**Work item**
Check each line of the material below for "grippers", then copy the ones that contain it.

**Available records**
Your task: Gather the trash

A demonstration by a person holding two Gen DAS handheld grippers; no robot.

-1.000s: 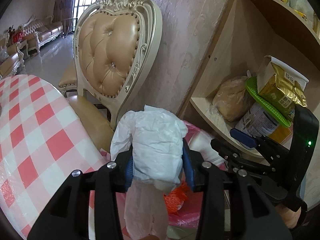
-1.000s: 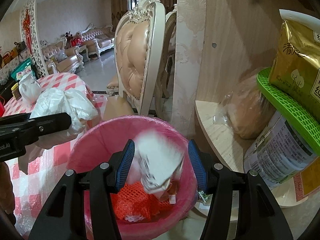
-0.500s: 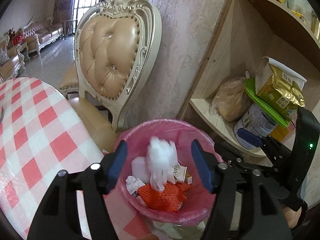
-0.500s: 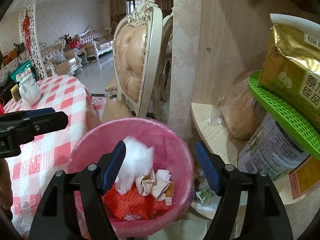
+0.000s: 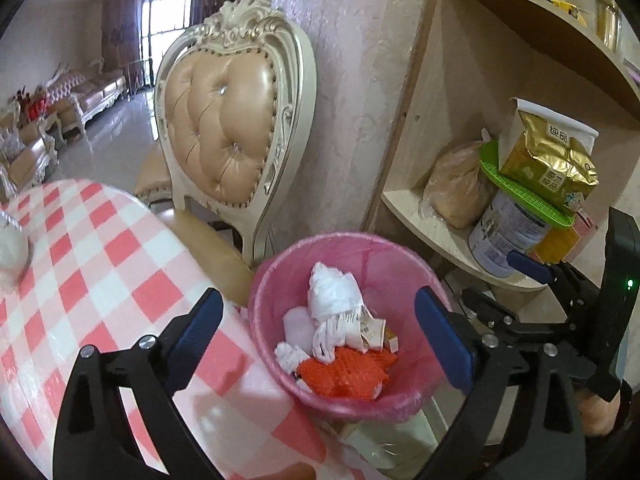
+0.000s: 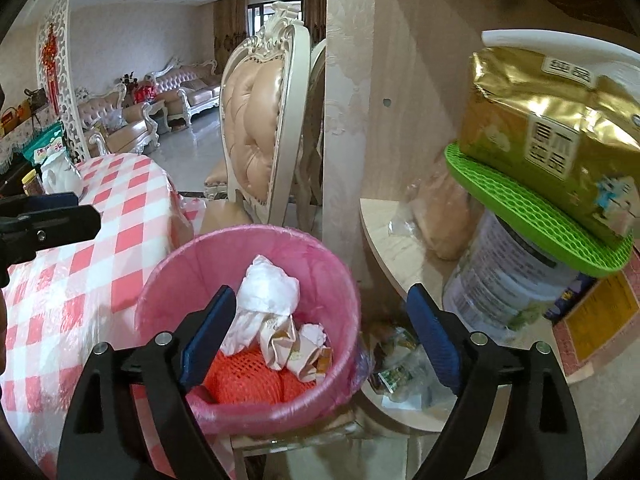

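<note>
A bin lined with a pink bag stands between the table and the shelf. Inside lie a crumpled white plastic bag, orange foam netting and crumpled wrappers. My left gripper is open and empty above the bin. My right gripper is open and empty over the bin's near right side; it also shows in the left wrist view.
A table with a red-and-white checked cloth lies left of the bin. A cream padded chair stands behind. A wooden shelf at the right holds a tin, a green mat, a gold packet and a bagged loaf.
My left gripper opened and let go of the white plastic bag, which fell into the bin. My right gripper also opened wider and its white trash dropped in.
</note>
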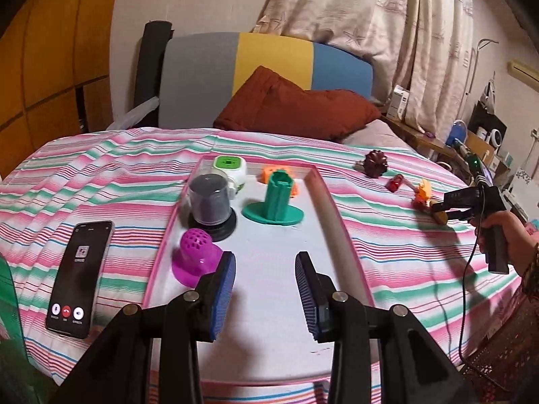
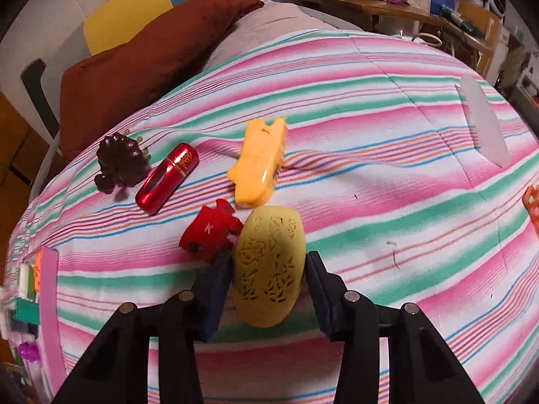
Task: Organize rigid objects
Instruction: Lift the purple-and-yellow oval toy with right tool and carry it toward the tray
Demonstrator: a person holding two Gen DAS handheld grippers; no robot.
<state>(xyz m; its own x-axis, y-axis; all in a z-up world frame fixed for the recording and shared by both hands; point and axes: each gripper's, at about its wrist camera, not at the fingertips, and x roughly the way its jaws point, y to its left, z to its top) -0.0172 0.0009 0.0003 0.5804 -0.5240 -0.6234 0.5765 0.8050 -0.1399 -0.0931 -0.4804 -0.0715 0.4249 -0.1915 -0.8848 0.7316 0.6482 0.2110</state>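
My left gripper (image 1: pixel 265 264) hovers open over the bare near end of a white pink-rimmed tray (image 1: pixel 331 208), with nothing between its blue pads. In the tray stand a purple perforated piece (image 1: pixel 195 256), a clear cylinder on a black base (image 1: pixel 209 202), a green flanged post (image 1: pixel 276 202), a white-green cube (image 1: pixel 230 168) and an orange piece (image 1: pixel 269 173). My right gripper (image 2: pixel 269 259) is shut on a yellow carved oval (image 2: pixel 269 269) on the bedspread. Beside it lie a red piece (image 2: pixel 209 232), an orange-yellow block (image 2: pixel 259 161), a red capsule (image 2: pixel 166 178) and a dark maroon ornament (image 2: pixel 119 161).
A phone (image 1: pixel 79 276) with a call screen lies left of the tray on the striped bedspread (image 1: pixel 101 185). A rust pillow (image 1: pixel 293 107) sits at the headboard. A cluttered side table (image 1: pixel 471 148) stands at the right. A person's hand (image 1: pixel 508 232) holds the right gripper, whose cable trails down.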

**Answer to this problem**
A demonstration by a person holding two Gen DAS handheld grippers; no robot.
Demonstrator: a person holding two Gen DAS handheld grippers; no robot.

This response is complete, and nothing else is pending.